By contrast to new generation antidepressants, current FDA-approved antidepressants, the SSRIs and SNRIs – which are not always effective – not only have significant side effects, but also take many weeks to achieve therapeutic benefits and often times require multiple dosing adjustments, wash-out periods and persistent trial and error before achieving adequate antidepressant effects. Inadequate response to current antidepressants is VistaGen’s initial therapeutic and commercial focus for AV-101 and is among the key reasons that MDD is a leading public health concern.

What are the biggest remaining patient needs in depression that need to be addressed?

We need to treat depression like a disease that can be addressed and treated, and remove the stigma and shame that come with asking for help for those who are living with depression. Once the ‘mental health’ piece comes into play, people often pull back with apprehension – patients, family members, friends, co-workers. That has to change. Additionally, there are different factors that play into a person’s mental health – from family and relationships to jobs and genetics. We need to consider all of these aspects when coming up with a comprehensive game plan, one that also factors in potential for suicidal thoughts and behaviours.

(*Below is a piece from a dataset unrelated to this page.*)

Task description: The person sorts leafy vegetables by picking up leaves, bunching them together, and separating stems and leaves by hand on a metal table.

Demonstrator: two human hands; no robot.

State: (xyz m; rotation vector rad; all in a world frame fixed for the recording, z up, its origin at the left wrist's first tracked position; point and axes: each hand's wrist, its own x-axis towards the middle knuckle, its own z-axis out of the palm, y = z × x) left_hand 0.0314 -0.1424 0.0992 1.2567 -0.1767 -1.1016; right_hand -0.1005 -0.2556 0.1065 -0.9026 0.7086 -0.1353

We must also be open to new, disruptive treatments and approaches to mental health conditions. The existing options just don’t cut it – they fall far short of the unmet need; for example, the ‘rinse and repeat’ approach with current SSRIs, SNRIs and adjunctive atypical antipsychotics is just not working for millions of people.

New, disruptive treatments in the CNS space, especially those involving ketamine and ketamine-like drugs, could help people who have depression considerably, and by extension those in their support network.

Lastly, we need to start having real, meaningful, two-way conversations. As a society, we need to talk more about how untreated depression and other neuropsychiatric and mental conditions affect people in both the short- and long-term. Early intervention is key, and we must ask, listen and follow-up much more than we are used to doing today.

What is the future of depression treatment likely to look like?

New hope for millions of patients with depression is on the near-term horizon. The new generation of drug treatment alternatives for depression are likely to be faster-acting, more effective in treatment-resistant and inadequate response populations, and, ideally, as safe or safer than current medicines, with at-home use convenience and fewer side effects.